**WORK INSTRUCTIONS:** Give back every line of the material exactly. Skip the pictures.

**DATA EXTRACT:**
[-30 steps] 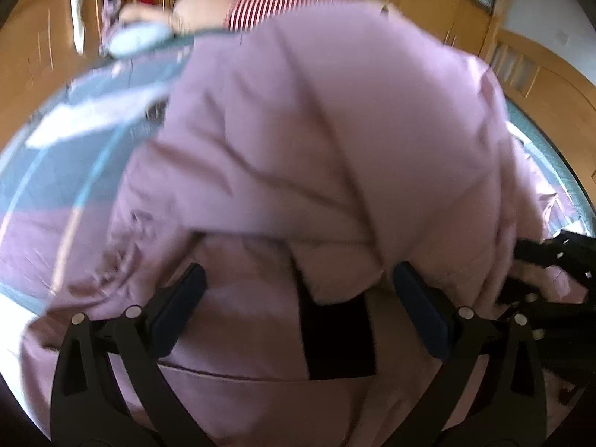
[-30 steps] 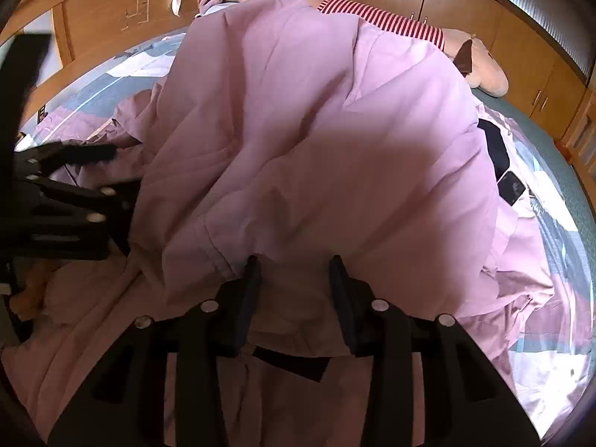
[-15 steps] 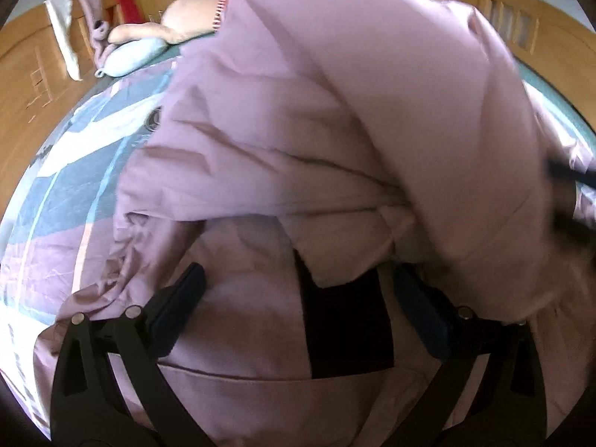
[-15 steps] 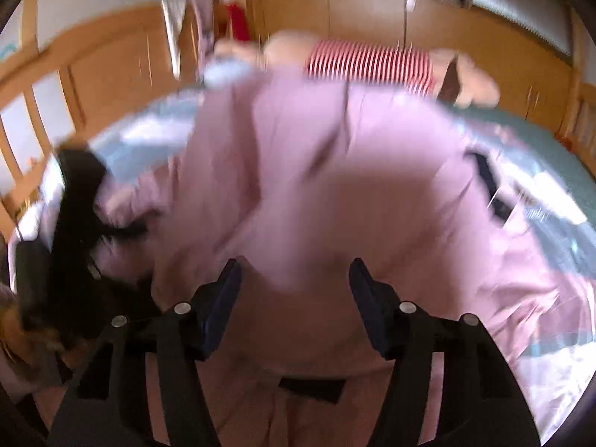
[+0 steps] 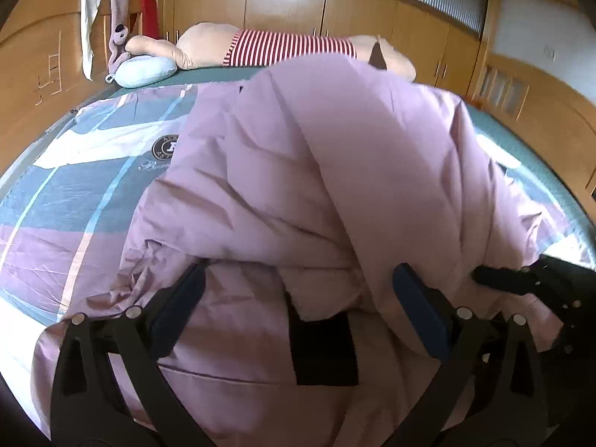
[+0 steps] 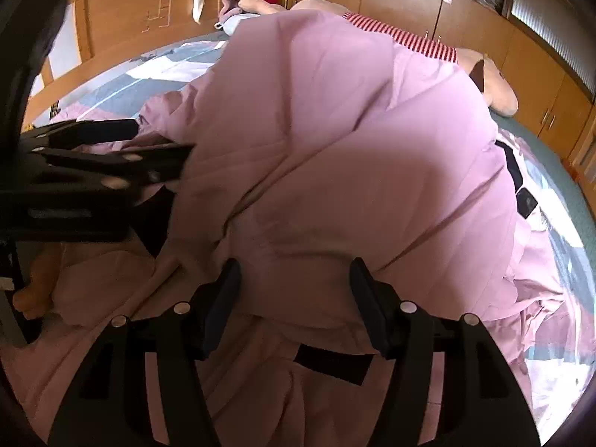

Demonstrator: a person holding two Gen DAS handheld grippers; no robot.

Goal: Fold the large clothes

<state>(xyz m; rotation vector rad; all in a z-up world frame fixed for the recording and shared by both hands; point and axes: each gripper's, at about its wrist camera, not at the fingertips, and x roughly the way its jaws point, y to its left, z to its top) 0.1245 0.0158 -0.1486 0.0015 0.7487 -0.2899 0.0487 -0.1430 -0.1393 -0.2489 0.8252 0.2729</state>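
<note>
Pink padded jacket (image 5: 335, 171) lay on the bed (image 5: 74, 201), bulky and mounded, spread over the patterned quilt. One large panel was folded over onto the lower part; its edge ran across just ahead of both grippers. A black strip (image 5: 322, 350) showed beneath that edge on the lower layer, and another black tab (image 6: 516, 175) sat at the jacket's far right side in the right wrist view.

Left gripper (image 5: 298, 316): jaws spread wide, nothing between them, hovering over the folded edge. Right gripper (image 6: 294, 298): jaws also spread, the puffed fold bulging between them, but not pinched as far as could be seen. The right gripper appeared at the right margin of the left wrist view, the left gripper at the left of the right wrist view, so the two were close together.

Judgement on progress: one fold over appeared done. The bundle was still tall and loose, with crumpled fabric trailing at the right side (image 6: 536, 298). Flattening and further folds likely remained.

Beyond the jacket: a stuffed toy in a red-striped shirt (image 5: 290, 48) and a small blue pillow (image 5: 145, 70) at the head of the bed; wooden cupboards (image 5: 283, 3) behind.
</note>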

**RESULT OF THE TASK:**
[-30 steps] 
[-30 steps] 
[-15 steps] 
[-15 steps] 
[+0 steps] 
[+0 steps] 

Demonstrator: a person holding two Gen DAS handheld grippers; no robot.

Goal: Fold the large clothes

<state>(xyz m; rotation vector rad; all in a z-up world frame fixed for the recording and shared by both hands; point and axes: each gripper's, at about its wrist camera, not at the fingertips, and x roughly the way its jaws point, y to its left, z to its top) 0.1245 0.0158 -0.1486 0.0015 0.7487 -0.2899 0.0487 -0.1430 -0.1393 -0.2489 0.8252 0.2729</state>
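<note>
Pink padded jacket (image 5: 335, 171) lay on the bed (image 5: 74, 201), bulky and mounded, spread over the patterned quilt. One large panel was folded over onto the lower part; its edge ran across just ahead of both grippers. A black strip (image 5: 322, 350) showed beneath that edge on the lower layer, and another black tab (image 6: 516, 175) sat at the jacket's far right side in the right wrist view.

Left gripper (image 5: 298, 316): jaws spread wide, nothing between them, hovering over the folded edge. Right gripper (image 6: 294, 298): jaws also spread, the puffed fold bulging between them, but not pinched as far as could be seen. The right gripper appeared at the right margin of the left wrist view, the left gripper at the left of the right wrist view, so the two were close together.

Judgement on progress: one fold over appeared done. The bundle was still tall and loose, with crumpled fabric trailing at the right side (image 6: 536, 298). Flattening and further folds likely remained.

Beyond the jacket: a stuffed toy in a red-striped shirt (image 5: 290, 48) and a small blue pillow (image 5: 145, 70) at the head of the bed; wooden cupboards (image 5: 283, 3) behind.
</note>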

This output completes the exercise.